As European countries take the first cautious steps out of lockdown, what would you imagine coronavirus has left as its common legacy between low-country neighbours Belgium and the Netherlands? A new camaraderie, perhaps?
Bizarrely, what the two countries share today is that their most eminent virologists are living in fear. In Belgium, Marc van Ranst (55) is in hiding with his family in a "safe house", while in the Netherlands, Jaap van Dissel (64) has been the victim of a hate campaign claiming he's a paedophile.
Up to last week it would have been no contest as to which country had the more extraordinary of the two stories. In a world where bizarre has become the norm, it was Belgium by a country mile.
That’s where a nationwide manhunt has been going on for a former special forces solider who disappeared in the middle of last month when it was revealed that he’d allegedly made threats against Prof van Ranst, who is the Belgian government’s top adviser on combating Covid-19.
At last count, 250 police officers and 150 soldiers were combing Hoge Kempen national park near the Dutch border, where 46-year-old Jurgen Conings – a veteran of Afghanistan – is believed to have gone to ground, heavily armed, with a submachine gun among other weapons.
Before he went “off grid”, Conings – well known to army colleagues for his far-right leanings – wrote a letter to his girlfriend lamenting that he could “no longer live in a society where politicians and virologists have taken everything away from us”.
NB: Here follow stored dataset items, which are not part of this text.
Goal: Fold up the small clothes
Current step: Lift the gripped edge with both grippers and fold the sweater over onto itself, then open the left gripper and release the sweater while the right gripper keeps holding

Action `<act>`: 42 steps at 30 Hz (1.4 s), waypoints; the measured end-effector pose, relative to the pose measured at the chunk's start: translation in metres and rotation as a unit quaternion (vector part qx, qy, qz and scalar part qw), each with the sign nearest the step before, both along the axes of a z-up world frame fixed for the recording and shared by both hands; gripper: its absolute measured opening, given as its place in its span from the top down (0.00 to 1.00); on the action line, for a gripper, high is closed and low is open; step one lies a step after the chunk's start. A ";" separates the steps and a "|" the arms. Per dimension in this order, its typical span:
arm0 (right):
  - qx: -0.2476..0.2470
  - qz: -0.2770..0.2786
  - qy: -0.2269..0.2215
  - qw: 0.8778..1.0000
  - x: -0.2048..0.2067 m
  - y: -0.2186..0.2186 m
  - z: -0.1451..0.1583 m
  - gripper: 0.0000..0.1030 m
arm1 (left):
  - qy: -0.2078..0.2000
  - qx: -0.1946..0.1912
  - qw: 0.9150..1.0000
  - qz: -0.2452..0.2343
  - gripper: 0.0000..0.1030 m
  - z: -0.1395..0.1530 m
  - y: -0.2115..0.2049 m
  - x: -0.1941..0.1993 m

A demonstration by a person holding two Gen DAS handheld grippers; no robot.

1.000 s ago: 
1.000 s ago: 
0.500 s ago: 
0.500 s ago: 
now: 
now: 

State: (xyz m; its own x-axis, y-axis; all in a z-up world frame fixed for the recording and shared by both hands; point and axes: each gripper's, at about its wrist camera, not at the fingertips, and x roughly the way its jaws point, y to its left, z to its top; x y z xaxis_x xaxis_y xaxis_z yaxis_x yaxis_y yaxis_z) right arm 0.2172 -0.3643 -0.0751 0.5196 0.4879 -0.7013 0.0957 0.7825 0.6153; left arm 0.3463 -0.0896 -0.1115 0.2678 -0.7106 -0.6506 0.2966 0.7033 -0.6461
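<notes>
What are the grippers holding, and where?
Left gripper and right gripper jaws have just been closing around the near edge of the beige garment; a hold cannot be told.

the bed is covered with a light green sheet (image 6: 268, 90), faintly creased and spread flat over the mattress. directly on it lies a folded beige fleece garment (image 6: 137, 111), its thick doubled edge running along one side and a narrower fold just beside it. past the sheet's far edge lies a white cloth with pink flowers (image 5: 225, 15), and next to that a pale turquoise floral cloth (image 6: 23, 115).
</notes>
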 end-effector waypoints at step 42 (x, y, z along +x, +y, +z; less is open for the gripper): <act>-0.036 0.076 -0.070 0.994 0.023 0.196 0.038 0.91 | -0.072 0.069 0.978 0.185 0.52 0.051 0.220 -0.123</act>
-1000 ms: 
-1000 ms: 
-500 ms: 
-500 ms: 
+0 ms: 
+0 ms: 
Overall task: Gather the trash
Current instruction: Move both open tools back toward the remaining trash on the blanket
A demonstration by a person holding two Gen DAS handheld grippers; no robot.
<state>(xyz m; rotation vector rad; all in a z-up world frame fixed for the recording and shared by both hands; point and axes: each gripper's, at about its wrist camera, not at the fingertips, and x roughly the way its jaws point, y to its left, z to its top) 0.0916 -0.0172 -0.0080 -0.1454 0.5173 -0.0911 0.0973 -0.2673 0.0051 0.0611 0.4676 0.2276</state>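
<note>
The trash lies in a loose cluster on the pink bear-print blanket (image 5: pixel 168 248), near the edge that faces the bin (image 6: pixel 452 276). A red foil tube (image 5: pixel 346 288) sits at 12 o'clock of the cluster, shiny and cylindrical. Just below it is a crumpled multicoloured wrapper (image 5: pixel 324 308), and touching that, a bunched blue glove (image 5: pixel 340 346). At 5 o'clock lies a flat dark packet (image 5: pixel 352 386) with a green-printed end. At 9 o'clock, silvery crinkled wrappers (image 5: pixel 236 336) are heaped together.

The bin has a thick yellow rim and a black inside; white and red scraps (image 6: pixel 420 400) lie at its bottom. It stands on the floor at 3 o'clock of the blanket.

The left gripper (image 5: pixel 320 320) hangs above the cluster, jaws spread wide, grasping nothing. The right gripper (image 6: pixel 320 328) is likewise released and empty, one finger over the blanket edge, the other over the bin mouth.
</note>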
Not one for subtlety, he also tweeted to his followers: “Who has Van Ranst’s address?”
Unlikely tale
Twitter also played a role in the next stage of this unlikely tale. As it happens, both Van Ranst and Willem Engel, leader of the Dutch anti-vaccination group Viruswaarheid (Virus Truth), are also on Twitter – and that's where their paths crossed for the first time as the Conings story unfolded.
Noting that Van Ranst and his family were being forced to hide away, Engels tweeted unsympathetically that the scientist was really the author of his own misfortune because, as a leading virologist working for the government, he’d been complicit in sowing “the pandemic of fear”.
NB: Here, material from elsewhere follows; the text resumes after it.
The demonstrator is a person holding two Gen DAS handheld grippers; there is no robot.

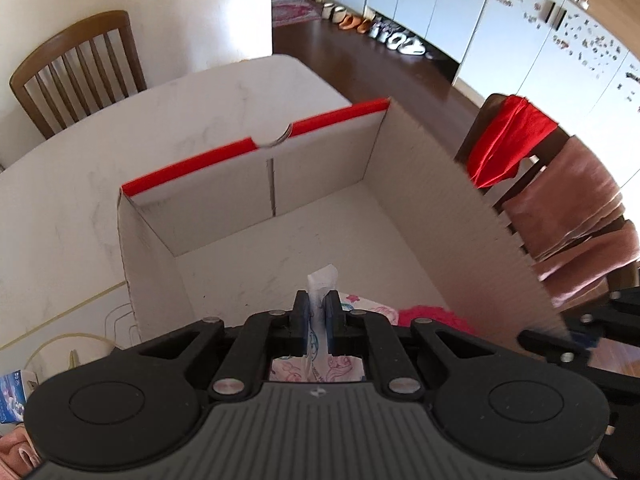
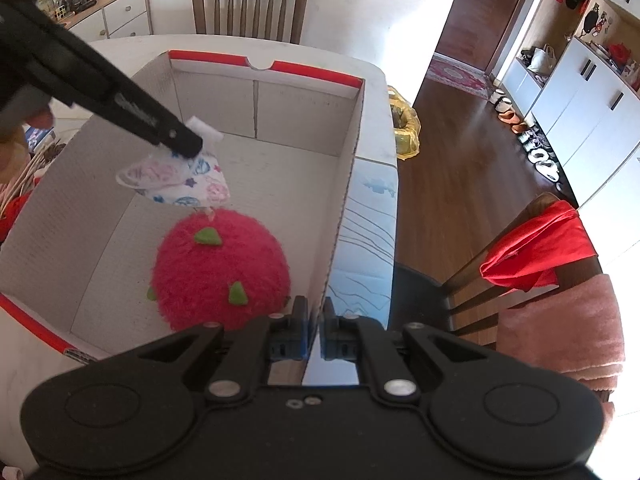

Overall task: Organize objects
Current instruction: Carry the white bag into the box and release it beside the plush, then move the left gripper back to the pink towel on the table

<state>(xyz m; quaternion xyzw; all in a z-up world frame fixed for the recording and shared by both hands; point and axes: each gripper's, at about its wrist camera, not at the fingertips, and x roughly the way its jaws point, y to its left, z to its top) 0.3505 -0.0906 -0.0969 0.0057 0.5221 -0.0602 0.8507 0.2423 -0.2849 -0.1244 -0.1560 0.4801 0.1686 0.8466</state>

Quick as a flash, noting that Engels is a dance teacher by profession, Van Ranst shot back: “When there’s a salsa pandemic, I’ll listen to you with great pleasure. But at this moment I don’t give a flying f**k what you have to say, and nobody in the Netherlands should either.”
Van Ranst tagged his tweet #salsapandemie (#salsapandemic) and it went viral immediately, causing a sensation and, it has to be said, not a little welcome hilarity to boot.
One of those watching online was Dutch businessman Alexander Klöpping, who was so impressed he raised €25,000 in less than a day to have the Twitter exchange reproduced on 2,000 advertising screens across the Netherlands – from motorways to petrol stations, bus stops to Schiphol Airport.
Van Ranst was a hero who deserved the widest possible support against attempts to intimidate him, said Klöpping, and that meant having the Twitter thread read, unadulterated, as often as possible.
Not alone
That wasn’t the end, however. This was a tale of two virologists, and it transpired that Marc van Ranst was not alone in facing potentially life-changing threats. The same applied to his opposite number in the Netherlands, Jaap van Dissel, chair of the government’s Outbreak Management Team.
This time, however, there was no renegade gunman involved. Instead, the perpetrators were two women in their 50s who appear to have been part of wider groups, and who were charged, hauled into court, and promptly jailed.
The first, aged 54, was given eight weeks, four of them suspended, for incitement, after sharing Prof van Dissel’s home address on Telegram and urging followers to “bring bricks to his birthday”. Police say they’re still investigating the Telegram group.
The second woman, aged 53, was given six weeks, four suspended, for circulating a vicious video stating that Van Dissel was a paedophile.
It’s nothing new that the Netherlands is a fragmented society. It was evident again in the March election that still hasn’t produced a government. It has typically overcome those divisions using the homegrown tried-and-tested “polder model”, where endless argument finally yields compromise.
Perhaps it’s a post-Covid reality faced even by prosperous European countries such as the Netherlands and Belgium that science has now reverted to a matter of tribal belief – and that, as ever when it comes to belief, compromise is a dirty word.